Hosni Mubarak continua remando na tentativa de se manter no poder no Egito. Nesta terça-feira, enquanto a multidão realizava uma megamanifestação no centro do Cairo, Mubarak dizia que vai ficar no cargo até a realização de nova eleição. É difícil, porque outro grande protesto está marcado para a quinta-feira. Pressão é grande e o desgaste de Mubarak maior ainda. Não terá como resistir. Até porque a eleição ocorrerá somente em setembro. Perdeu apoio até do seu protetor maior: EUA. Obama já declarou que Mubarak não deveria concorrer novamente.
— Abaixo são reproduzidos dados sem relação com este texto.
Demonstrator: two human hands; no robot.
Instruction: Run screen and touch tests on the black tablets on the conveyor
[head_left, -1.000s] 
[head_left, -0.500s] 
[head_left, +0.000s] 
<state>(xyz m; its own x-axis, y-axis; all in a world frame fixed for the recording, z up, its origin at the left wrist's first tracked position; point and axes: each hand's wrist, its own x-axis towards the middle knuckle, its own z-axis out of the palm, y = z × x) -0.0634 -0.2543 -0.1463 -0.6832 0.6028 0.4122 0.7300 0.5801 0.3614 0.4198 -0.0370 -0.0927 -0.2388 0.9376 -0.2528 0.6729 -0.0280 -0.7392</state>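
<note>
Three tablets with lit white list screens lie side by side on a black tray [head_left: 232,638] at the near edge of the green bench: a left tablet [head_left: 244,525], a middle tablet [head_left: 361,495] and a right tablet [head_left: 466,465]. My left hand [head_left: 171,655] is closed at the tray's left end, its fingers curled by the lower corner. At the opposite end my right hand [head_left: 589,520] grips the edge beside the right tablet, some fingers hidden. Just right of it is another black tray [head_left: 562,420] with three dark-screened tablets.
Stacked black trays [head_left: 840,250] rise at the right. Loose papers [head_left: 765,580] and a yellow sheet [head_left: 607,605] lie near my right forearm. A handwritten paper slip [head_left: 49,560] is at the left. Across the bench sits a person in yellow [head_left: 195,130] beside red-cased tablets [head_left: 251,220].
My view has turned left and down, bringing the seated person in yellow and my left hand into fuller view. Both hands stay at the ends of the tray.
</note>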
Suleiman, o vice recém nomeado por Mubarak, tentou negociar com os opositores, que não lhe deram bola.
A oposição quer seguir o exemplo da vizinha Tunísia, onde as manifestações populares derrubaram, a 14 de janeiro, o ditador Zine El Abidine Ben Ali, e onde a situação já começa a voltar à normalidade. Apesar do elevado número de vítimas. Segundo o Alto Comissário da ONU para os Direitos Humanos, morreram 219 pessoas e 510 resultaram feridas. Porém, o país está voltando à normalidade, segundo o mesmo organismo da ONU.
Na comparação, o número de vítimas fatais no Egito é baixo, porque o exército tem se mantido à margem dos distúrbios. No entanto, já se fala numa insubordinação de militares de baixa patente, que estariam apoiando a ascensão ao poder do Prêmio Nobel da Paz 2005 Mohamed El Baradei. Se isto acontecer, o conflito pode ser grande. Será o custo da intransigência de Mubarak.